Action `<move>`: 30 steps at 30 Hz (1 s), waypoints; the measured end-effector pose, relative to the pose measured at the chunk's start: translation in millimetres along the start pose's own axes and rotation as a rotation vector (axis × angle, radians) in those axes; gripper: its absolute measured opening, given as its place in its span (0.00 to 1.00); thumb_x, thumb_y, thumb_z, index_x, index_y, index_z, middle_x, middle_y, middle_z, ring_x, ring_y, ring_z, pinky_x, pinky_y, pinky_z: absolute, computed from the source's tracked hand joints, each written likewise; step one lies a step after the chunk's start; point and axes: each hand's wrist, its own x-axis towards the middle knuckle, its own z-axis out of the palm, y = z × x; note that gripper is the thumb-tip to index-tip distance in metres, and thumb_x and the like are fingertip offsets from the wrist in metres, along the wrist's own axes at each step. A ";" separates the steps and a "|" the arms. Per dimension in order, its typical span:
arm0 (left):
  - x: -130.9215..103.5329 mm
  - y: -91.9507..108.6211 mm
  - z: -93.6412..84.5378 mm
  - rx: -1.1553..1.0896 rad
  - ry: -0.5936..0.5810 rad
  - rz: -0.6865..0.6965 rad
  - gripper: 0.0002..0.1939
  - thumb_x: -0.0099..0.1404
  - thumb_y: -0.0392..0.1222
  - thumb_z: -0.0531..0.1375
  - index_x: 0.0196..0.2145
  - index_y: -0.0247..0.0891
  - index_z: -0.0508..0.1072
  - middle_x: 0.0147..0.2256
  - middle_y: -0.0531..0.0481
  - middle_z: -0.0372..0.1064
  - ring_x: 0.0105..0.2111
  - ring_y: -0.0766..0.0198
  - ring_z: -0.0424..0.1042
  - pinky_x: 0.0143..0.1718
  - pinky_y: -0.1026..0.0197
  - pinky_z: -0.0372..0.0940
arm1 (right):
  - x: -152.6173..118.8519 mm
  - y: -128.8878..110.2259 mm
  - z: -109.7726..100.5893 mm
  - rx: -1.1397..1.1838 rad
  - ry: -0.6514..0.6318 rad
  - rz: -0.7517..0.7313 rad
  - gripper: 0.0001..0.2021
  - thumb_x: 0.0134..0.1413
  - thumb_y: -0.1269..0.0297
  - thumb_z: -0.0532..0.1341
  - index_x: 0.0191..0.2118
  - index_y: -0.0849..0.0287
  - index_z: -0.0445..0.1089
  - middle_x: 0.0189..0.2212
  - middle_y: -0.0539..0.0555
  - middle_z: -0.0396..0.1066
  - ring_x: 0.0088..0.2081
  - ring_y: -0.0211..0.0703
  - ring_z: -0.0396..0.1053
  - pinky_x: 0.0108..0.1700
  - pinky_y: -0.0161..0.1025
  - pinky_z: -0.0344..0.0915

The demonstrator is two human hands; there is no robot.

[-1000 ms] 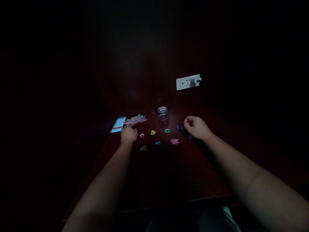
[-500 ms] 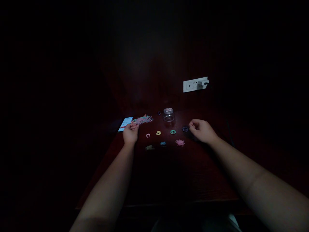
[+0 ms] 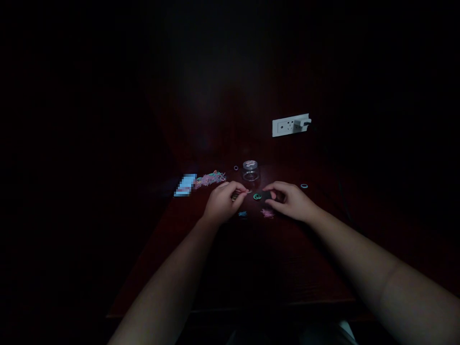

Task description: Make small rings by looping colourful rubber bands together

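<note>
My left hand [image 3: 223, 202] reaches over the middle of the table, thumb and index finger pinched on a small pale hair tie [image 3: 249, 191]. Yellow hair ties [image 3: 234, 197] peek out partly from behind it. My right hand [image 3: 290, 200] is open, thumb and fingers apart, facing the left hand. Between the two hands lie green hair ties [image 3: 257, 196]. Closer to me are a blue bunch [image 3: 243, 213] and a pink bunch [image 3: 267, 213] of elastic bands. A pale ring-shaped hair tie [image 3: 304, 186] lies beyond my right hand.
A mixed heap of coloured bands [image 3: 211, 179] sits at the left beside a phone [image 3: 186, 185]. A lidded clear jar [image 3: 250, 171] stands at the back, with one purple hair tie [image 3: 235, 167] beside it. On the wall is a socket panel [image 3: 290, 125] with a plug.
My left hand has moved right from the heap, now pinching a hair tie. My right hand has shifted slightly left and opened. A pale hair tie now shows at the right.
</note>
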 end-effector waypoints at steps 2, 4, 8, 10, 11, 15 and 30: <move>1.1 8.5 4.1 0.015 -0.044 0.060 0.03 0.63 0.36 0.62 0.36 0.41 0.73 0.35 0.52 0.77 0.36 0.63 0.73 0.40 0.60 0.67 | 0.3 -7.4 4.6 0.013 -0.011 -0.065 0.16 0.52 0.66 0.65 0.48 0.60 0.72 0.34 0.53 0.70 0.33 0.42 0.68 0.36 0.38 0.64; 1.6 12.1 6.9 0.016 -0.066 0.088 0.04 0.63 0.36 0.63 0.37 0.41 0.73 0.36 0.52 0.77 0.37 0.62 0.73 0.41 0.59 0.67 | 1.0 -12.1 8.8 0.038 -0.002 -0.084 0.20 0.52 0.66 0.65 0.52 0.60 0.70 0.37 0.55 0.70 0.32 0.40 0.68 0.35 0.38 0.65; 2.1 14.5 8.2 0.020 -0.075 0.089 0.04 0.62 0.37 0.63 0.36 0.42 0.73 0.35 0.53 0.77 0.36 0.62 0.73 0.40 0.59 0.67 | 2.6 -14.8 13.4 0.074 -0.002 -0.063 0.11 0.56 0.65 0.63 0.46 0.59 0.73 0.34 0.53 0.70 0.25 0.36 0.64 0.29 0.36 0.63; 2.0 16.1 8.0 0.013 -0.074 0.085 0.03 0.63 0.37 0.63 0.36 0.42 0.73 0.35 0.53 0.77 0.36 0.62 0.73 0.40 0.59 0.67 | 3.0 -14.6 13.9 0.088 0.012 -0.047 0.09 0.57 0.65 0.63 0.43 0.59 0.73 0.32 0.52 0.69 0.25 0.36 0.64 0.28 0.36 0.63; 1.9 17.1 7.9 0.008 -0.076 0.082 0.03 0.63 0.37 0.63 0.36 0.42 0.73 0.35 0.54 0.77 0.36 0.63 0.73 0.40 0.59 0.67 | 3.0 -14.5 13.8 0.098 0.025 -0.039 0.09 0.57 0.65 0.63 0.43 0.60 0.73 0.32 0.52 0.69 0.25 0.36 0.64 0.28 0.36 0.63; 0.5 21.5 7.6 0.024 -0.113 0.068 0.03 0.63 0.38 0.63 0.37 0.42 0.73 0.36 0.54 0.76 0.36 0.63 0.73 0.41 0.58 0.65 | 3.1 -14.6 13.4 0.126 0.036 -0.019 0.08 0.58 0.64 0.63 0.42 0.61 0.73 0.29 0.51 0.68 0.25 0.36 0.63 0.27 0.35 0.62; -2.8 25.8 12.6 0.012 -0.133 0.001 0.06 0.62 0.39 0.63 0.38 0.43 0.71 0.35 0.56 0.76 0.37 0.62 0.73 0.41 0.57 0.64 | 4.3 -5.7 10.4 0.081 -0.061 -0.032 0.07 0.59 0.62 0.62 0.33 0.59 0.74 0.26 0.51 0.66 0.27 0.38 0.64 0.29 0.35 0.62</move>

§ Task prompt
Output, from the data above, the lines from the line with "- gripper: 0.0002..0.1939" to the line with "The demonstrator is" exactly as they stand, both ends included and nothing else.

§ Response area
  - gripper: 0.0002..0.1939
  - thumb_x: -0.0099..0.1404
  - thumb_y: -0.0392..0.1222
  - thumb_z: -0.0531..0.1375
  - index_x: 0.0196..0.2145
  - index_y: -0.0247..0.0891
  - index_z: -0.0508..0.1072
  - middle_x: 0.0147..0.2256
  - middle_y: -0.0531..0.0481
  - middle_z: -0.0372..0.1064
  - ring_x: 0.0105..0.2111
  - ring_y: -0.0766..0.0198
  - ring_z: -0.0424..0.1042
  - pinky_x: 0.0143..0.1718
  - pinky_y: -0.1026..0.0197
  - pinky_z: -0.0372..0.0940
arm1 (right):
  - x: -152.6173..118.8519 mm
  - y: -128.8878..110.2259 mm
  - z: -109.7726..100.5893 mm
  - rx: -1.1397..1.1838 rad
  - ry: -0.6514..0.6318 rad
  - rz: -0.7517..0.7313 rad
  - gripper: 0.0001..0.2021
  - thumb_x: 0.0134..0.1413
  - thumb_y: -0.1269..0.0297
  - thumb_z: -0.0532..0.1341
  - index_x: 0.0191..0.2118
  - index_y: -0.0849..0.0287
  - index_z: -0.0445..0.1089
  - middle_x: 0.0189..0.2212
  - middle_y: -0.0539..0.0555
  - middle_z: -0.0396..0.1066
  - ring_x: 0.0088..0.2081
  - ring_y: -0.0211..0.0703
  - ring_z: -0.0396..0.1053
  - pinky_x: 0.0108..0.1700
  - pinky_y: -0.0161..0.1025
  - pinky_z: -0.0344..0.0915

The demonstrator is two human hands; there is no robot.

Nothing more is required for this exercise.